Münevver AYAŞLI (1906- )
Ailesinin ve sevenlerinin Hacı annesi. Yakın tarihimizin takipçisi. Nezaketiyle, engin kültürüyle, milli duygularıyla güçlü bir Osmanlı... Osmanlı'yı, İstanbul'u, kültürümüzü zamanla oluşan değişimi, yozlaşmışlığımızı objektif ve ince detaylarıyla anlatan canlı tarih.... Hayatı Osmanlı-Türk Cumhuriyeti geçişinin bir yorumu adeta. Onu anlamak için okumak, kitaplarını incelemek gerekir.
1906 yılında Selanik'te asker bir babanın Tayyar Bey'in ve Hayriye Şerife Hanımefendi'nin kızı olarak dünyaya geldi. O yıllar Selanik Yurt sınırları içinde. Mustafa Kemal'i yakından tanıyor. Onunla ilgili hatıraları "Hatırlayabildiklerim" adlı kitaplarında yer alıyor. 4 yaşında İstanbul'a geliyor ve babasının görevi nedeniyle 8 yaşında ayrılıyor.

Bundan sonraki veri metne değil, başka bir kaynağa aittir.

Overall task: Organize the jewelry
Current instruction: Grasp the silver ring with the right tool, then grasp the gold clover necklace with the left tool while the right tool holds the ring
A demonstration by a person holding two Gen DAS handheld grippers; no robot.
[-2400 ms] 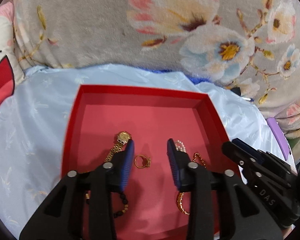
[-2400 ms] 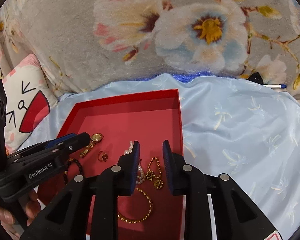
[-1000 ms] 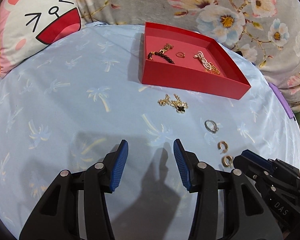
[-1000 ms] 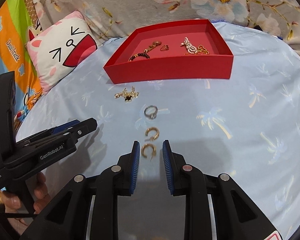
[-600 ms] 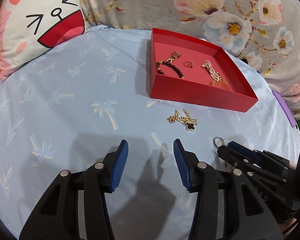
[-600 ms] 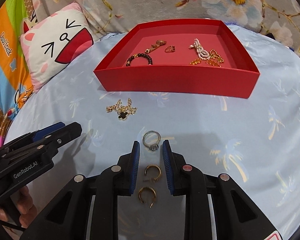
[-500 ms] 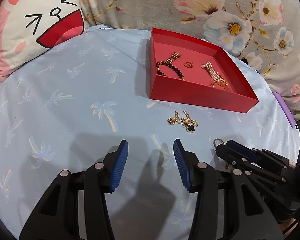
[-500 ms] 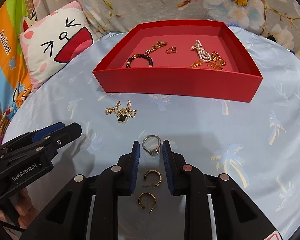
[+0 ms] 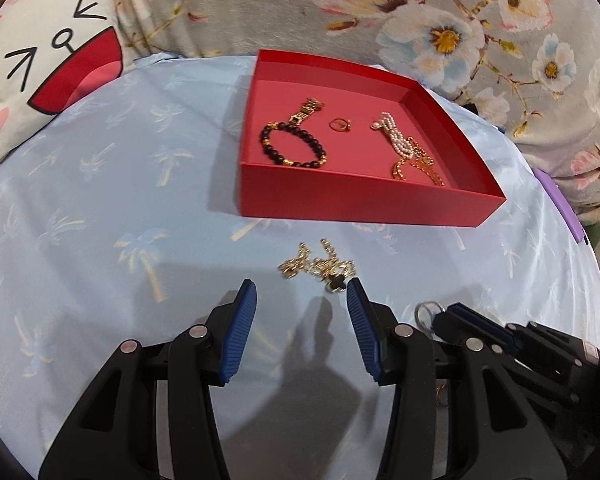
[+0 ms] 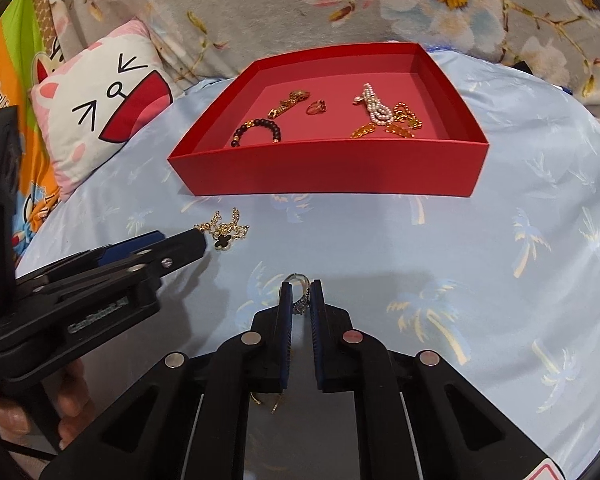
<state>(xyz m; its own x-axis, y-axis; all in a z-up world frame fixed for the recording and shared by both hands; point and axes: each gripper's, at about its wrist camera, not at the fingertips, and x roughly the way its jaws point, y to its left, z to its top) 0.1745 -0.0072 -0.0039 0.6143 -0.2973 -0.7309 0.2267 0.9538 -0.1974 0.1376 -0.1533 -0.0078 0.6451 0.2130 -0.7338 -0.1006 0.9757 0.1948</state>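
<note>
Moved: both grippers have come closer to the red box (image 10: 328,168) than a sec ago; R jaws were apart over the earrings then, now pinched on the silver ring (image 10: 298,292).
R gripper (image 10: 300,294): jaws nearly together, clamped on the silver ring, ring standing up between the pads, on the cloth in front of the box's near wall.
L gripper (image 9: 301,294): jaws apart, nothing between them, tips just short of the clover chain, which lies between them and the box.
Clover chain (image 9: 320,268): gold w/ black clover charm, loose on the blue cloth, just in front of the box's near wall, L-hand side; not touched as far as I can see.
Earrings (image 10: 266,398): gold hoops, mostly hidden under R gripper, further from the box than the ring; count can't tell.
Box contents: black bead bracelet (image 9: 294,144) at the L side; gold watch (image 9: 308,110) behind it, toward the far wall; small gold ring (image 9: 340,125) mid-box; pearl strand (image 9: 394,136) R of that; gold chains (image 9: 418,166) tangled w/ the pearls, toward the near R corner.
Cloth (image 10: 500,280): pale blue w/ palm print, box sits on it.
Cushion (image 10: 104,108): white cat-face one, L of the box.
Blanket (image 9: 440,12): grey floral, behind the box.
Hand (image 10: 72,404): fingers on L gripper's handle, well clear of the box.
</note>
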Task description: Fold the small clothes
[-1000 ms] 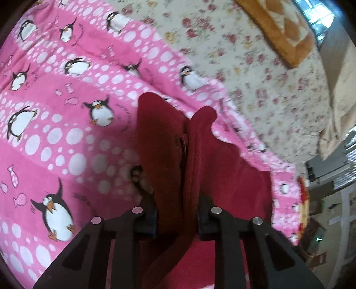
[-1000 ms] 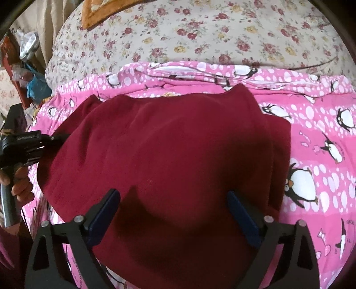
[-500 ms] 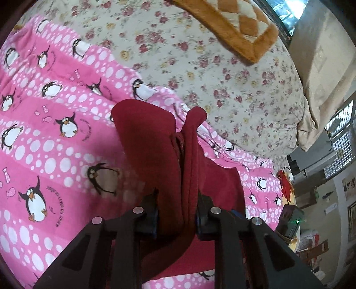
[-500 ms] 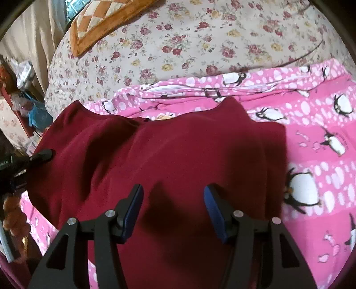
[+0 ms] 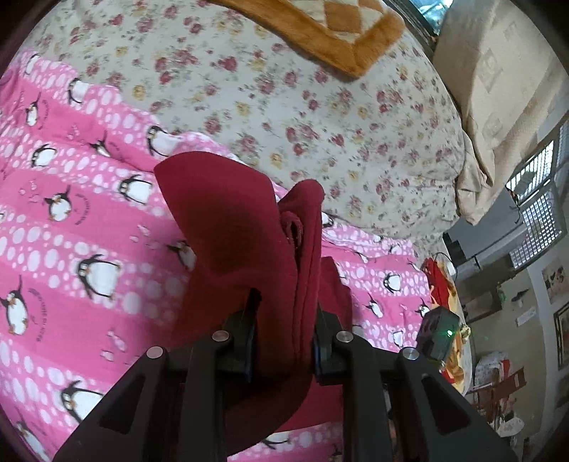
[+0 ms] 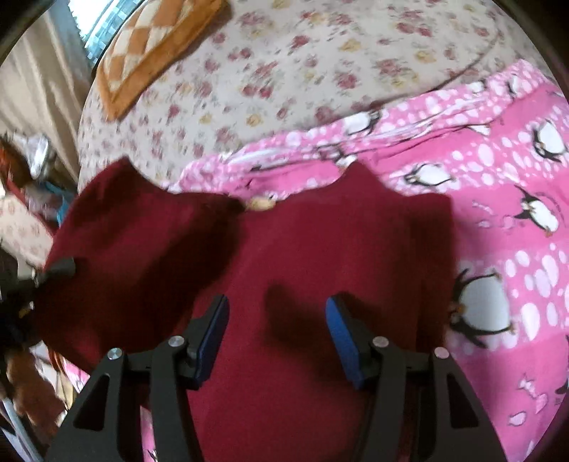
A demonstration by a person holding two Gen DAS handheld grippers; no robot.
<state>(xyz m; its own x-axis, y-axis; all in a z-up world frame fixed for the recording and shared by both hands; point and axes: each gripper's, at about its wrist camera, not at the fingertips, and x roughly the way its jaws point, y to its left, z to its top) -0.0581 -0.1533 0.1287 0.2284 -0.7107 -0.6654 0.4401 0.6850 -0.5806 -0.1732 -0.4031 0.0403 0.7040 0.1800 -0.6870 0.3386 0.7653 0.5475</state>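
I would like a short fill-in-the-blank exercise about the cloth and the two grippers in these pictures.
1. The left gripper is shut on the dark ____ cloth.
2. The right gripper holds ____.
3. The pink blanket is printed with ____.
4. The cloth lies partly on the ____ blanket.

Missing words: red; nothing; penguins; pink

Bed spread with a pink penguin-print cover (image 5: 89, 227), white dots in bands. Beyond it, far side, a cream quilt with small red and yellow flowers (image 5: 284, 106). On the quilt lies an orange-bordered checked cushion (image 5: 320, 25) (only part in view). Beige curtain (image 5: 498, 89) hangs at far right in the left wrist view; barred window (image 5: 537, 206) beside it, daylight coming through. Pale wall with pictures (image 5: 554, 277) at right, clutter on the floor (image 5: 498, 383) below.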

Bu ayrılışı anlattığı hatıralarında ilginç tespitlere rastlıyoruz. "Biz hepimiz Osmanlı İmparatorluk insanları idik.
Bugünkü Cumhuriyet Türklerine Osmanlılığı anlatmak çok zor. Şöyle anlatmak gerek. Bugün elçi, büyükelçi gönderdiğimiz yerlere, vali, mutasarrıf, hatta kaymakam gönderirdik. Bugün vize, döviz ile gittiğimiz yerlere pasaportsuz vizesiz, dövizsiz giderdik.... ve ezan duyulmayan yer yoktu.
Halep’te bir Alman mektebine devam eder. Burada 2 yıl kalırlar. Babasının tayini Beyrut'a çıkar. Beyrut’tan sonra 13 yaşında artık bir genç kızken İstanbul'a döner.
14 yaşında annesiyle Almanya'ya gider ve sonra tekrar İstanbul'a döner. Daha sonra Ankara yılları..... Baba Diyarbekir'de reji müdürü. Anne kız Ankara'da ağabeyin evinde yaşamaktadırlar. Münevver hanım iş hayatına başlıyor. Önce Alman Elektrik şirketine giriyor ve vazgeçilmez bir eleman haline geliyor. Ankara'da sosyete hayatı yeni yeni şekillenmektedir. Görgüsüzlük hat safhada. Bu durumdan rahatsız ama düzenlenen gecelerin şık misafiri. Bu toplantılardan birinde ileride evleneceği Nusret Sadullah Beyefendiyle tanışıyor.
Fransızcası iyi olduğu için hariciye vekaletine giriyor. Sadullah Bey de Samsun Mebusu. Ankara Palas'ta oturuyor. Nihayet 1930 yılında Kandilli Evlendirme Dairesinde evlenip Sadullah Paşanın Yalısına yerleşiyor. 1934'te soyadı kanunuyla Ayaşlı soyadını alıyor. 1944'te Münevver hanım velinimetini, beyefendisini kaybediyor. 1947 yılında yazıya ve gazeteciliğe başlıyor. Fransızca, Türkçe ve Arapça'yı çok iyi kullanıyor. Osmanlı'yı çok iyi anlatmış eserlerinde. Eserleri çok derin, yaşanan bir tarihi anlatıyor.
Eserleri :
Teşrini Sani ve Ötesi ,Kıbrıs ve Fetvası , Pertev Bey'in Üç Kızı, Pertev Bey'in İki Kızı, Pertev Beyi'in Torunları , İşittiklerim.... Gördüklerim..... Bildikleri..... , Dersaadet,
Edep Yahu , Vaniköyünde Fazıl Paşa Yalısı, 19.YY Adında Bir Tarih Denemesi .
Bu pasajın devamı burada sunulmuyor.